Setting Scientific-Based Sustainability Standards
More and more companies are answering the government’s call to partner in the solutions needed to address a warming world. However, it can be challenging to measure the practices that quantify how corporate promises to cut greenhouse emissions are kept. The Time article above notes a leading voluntary program for businesses that sets emissions reduction targets in line with the Paris Agreement.
That program is the Science Based Targets initiative (SBTi), a collaboration between the Carbon Disclosure Project, the United Nations Global Compact, the World Resources Institute, and the World Wildlife Fund. SBTi provides science-based targets to companies that commit to doing their part to reduce emissions in line with the Paris Agreement’s objectives. Major corporations such as Apple, IKEA, Unilever (and many more) have subscribed to SBTi to go on record with their pledge to meet specific timelines for carbon-cutting goals.

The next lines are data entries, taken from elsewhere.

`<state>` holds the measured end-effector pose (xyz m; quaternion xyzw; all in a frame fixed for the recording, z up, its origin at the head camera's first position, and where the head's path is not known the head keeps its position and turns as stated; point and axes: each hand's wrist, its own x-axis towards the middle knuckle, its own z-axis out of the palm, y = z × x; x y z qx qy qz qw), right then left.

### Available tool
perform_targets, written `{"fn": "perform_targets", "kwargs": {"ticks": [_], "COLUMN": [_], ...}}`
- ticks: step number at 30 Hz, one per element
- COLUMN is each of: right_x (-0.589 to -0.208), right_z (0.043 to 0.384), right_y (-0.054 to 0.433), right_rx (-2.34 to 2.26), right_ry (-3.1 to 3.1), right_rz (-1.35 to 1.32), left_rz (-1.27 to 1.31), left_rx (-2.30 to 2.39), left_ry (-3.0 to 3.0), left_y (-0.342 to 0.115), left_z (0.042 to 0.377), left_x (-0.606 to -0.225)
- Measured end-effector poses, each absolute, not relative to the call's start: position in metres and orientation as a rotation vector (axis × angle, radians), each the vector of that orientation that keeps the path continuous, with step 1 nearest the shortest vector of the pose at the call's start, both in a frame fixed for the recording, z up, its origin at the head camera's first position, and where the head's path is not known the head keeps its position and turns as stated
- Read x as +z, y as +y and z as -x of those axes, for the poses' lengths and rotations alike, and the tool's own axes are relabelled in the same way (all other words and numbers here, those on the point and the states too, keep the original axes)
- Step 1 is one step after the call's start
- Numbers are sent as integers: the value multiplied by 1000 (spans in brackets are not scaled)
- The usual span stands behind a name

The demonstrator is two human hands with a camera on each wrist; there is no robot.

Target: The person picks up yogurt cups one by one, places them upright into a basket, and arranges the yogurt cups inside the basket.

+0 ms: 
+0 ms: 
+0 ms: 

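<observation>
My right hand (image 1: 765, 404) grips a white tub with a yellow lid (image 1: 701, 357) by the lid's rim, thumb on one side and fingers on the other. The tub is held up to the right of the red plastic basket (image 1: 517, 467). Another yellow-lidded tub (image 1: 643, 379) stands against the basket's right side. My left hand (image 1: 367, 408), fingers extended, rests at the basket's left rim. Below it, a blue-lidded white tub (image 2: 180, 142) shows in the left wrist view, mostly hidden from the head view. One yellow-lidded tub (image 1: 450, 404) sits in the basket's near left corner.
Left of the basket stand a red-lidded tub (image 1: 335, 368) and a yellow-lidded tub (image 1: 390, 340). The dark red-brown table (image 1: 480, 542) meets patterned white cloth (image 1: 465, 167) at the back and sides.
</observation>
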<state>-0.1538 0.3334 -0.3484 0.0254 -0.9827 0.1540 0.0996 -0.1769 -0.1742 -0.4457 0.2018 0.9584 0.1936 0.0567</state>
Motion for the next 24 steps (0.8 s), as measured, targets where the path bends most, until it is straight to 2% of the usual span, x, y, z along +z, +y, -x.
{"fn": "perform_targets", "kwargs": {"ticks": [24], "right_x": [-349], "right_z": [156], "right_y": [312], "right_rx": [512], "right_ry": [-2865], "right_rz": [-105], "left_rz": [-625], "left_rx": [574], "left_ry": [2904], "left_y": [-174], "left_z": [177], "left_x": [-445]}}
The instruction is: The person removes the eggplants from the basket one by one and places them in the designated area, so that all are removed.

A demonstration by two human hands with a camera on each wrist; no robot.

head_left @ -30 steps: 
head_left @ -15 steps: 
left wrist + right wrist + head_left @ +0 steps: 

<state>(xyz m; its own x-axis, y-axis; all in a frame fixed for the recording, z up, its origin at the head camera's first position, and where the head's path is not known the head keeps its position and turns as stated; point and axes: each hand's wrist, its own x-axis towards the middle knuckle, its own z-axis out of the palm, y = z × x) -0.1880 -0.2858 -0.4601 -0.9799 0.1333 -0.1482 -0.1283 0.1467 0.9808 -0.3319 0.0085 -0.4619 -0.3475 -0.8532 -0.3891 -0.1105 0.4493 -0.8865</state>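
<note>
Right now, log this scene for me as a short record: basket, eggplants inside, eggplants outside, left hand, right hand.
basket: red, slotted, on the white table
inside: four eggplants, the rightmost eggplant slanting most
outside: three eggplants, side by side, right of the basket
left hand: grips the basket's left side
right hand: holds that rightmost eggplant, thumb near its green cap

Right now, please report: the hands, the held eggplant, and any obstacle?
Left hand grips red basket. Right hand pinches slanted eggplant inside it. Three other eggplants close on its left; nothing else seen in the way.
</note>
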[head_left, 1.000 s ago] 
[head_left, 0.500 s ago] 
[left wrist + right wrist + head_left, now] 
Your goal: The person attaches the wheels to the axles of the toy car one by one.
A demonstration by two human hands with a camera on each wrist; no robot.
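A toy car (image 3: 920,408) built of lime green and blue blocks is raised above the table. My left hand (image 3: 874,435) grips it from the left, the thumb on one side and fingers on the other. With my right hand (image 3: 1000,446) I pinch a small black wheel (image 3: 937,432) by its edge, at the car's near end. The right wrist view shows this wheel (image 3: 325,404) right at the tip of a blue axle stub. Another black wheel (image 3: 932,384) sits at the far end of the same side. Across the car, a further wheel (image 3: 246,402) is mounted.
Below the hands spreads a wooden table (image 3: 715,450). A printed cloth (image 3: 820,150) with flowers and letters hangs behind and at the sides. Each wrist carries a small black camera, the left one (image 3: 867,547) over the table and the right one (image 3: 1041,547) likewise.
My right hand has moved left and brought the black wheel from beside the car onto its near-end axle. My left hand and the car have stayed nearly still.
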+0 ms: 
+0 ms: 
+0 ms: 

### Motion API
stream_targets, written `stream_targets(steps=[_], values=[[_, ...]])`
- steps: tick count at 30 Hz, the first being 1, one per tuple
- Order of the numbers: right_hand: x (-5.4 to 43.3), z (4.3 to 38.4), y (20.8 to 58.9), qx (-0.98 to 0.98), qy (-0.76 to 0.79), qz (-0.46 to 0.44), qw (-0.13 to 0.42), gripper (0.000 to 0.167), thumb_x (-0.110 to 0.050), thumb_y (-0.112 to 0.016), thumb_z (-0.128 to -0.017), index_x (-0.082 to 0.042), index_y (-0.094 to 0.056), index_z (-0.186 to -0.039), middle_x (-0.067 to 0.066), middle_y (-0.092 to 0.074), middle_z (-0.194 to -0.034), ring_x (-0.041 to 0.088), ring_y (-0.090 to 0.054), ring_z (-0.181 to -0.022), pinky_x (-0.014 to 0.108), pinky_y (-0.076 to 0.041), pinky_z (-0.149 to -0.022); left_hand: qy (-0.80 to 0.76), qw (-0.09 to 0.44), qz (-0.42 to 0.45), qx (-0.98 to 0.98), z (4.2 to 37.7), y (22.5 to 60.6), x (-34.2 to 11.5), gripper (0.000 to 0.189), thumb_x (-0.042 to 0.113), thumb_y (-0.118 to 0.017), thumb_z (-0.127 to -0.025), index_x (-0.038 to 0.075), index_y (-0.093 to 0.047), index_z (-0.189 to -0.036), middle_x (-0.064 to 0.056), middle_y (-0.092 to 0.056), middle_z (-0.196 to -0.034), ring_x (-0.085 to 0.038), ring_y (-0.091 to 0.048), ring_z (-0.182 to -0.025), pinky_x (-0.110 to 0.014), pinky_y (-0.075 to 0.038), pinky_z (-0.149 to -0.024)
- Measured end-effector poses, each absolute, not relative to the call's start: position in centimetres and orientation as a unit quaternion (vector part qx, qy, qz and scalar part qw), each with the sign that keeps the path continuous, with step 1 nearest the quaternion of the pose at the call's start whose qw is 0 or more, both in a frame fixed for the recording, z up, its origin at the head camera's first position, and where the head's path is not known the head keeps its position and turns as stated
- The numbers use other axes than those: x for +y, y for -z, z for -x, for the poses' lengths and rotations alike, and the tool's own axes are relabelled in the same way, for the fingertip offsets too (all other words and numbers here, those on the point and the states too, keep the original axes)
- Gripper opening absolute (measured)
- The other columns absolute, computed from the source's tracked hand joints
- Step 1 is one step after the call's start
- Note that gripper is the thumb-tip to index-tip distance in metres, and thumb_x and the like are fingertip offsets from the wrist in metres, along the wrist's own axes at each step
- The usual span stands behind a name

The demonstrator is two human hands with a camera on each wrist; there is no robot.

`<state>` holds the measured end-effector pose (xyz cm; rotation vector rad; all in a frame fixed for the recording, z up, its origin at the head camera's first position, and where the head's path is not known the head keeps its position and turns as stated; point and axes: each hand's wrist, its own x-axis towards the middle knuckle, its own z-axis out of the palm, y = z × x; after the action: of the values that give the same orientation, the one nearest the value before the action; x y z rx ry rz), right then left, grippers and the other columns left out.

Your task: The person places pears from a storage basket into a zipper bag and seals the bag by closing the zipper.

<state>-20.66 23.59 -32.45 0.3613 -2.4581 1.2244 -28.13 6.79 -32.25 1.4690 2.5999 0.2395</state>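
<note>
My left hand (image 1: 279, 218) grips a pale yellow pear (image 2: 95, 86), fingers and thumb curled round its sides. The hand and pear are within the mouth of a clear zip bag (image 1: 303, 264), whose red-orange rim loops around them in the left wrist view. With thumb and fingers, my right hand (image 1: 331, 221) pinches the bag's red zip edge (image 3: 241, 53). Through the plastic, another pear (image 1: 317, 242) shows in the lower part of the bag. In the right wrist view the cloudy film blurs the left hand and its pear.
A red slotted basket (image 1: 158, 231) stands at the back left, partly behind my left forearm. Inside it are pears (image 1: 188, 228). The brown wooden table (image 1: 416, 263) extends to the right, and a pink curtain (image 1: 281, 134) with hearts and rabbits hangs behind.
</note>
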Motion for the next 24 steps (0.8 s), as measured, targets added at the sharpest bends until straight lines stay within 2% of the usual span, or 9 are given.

As one of Chile’s leading business news sources, Diaro Estrategia, announced last May, Salmones Austral (SA) was the first business within the salmon aquaculture sector to subscribe to SBTi. SA signed a renewable credit line called a “Sustainability Linked Loan” to meet SBTi’s ambitious sustainability objectives. Those goals include the reduction of the emission of greenhouse gasses, a sustained increase in the volume of fish certified by the Aquaculture Administration Council, a reduction in the use of antibiotics, and a decrease in the accident rate that occurs during operations.
Secret Island is proud to take a leadership position within the aquaculture industry to advance the sustainability of both our products and the planet. However, we sincerely hope our unique status in doing so won’t last. Realizing aquaculture’s full promise of nourishing both people and the earth that sustains us will require the commitment and collaboration of companies working within every sector of our industry. And the more businesses, organizations, and people that join in that conscious shift toward a more sustainable world, the brighter the future for all of us will be.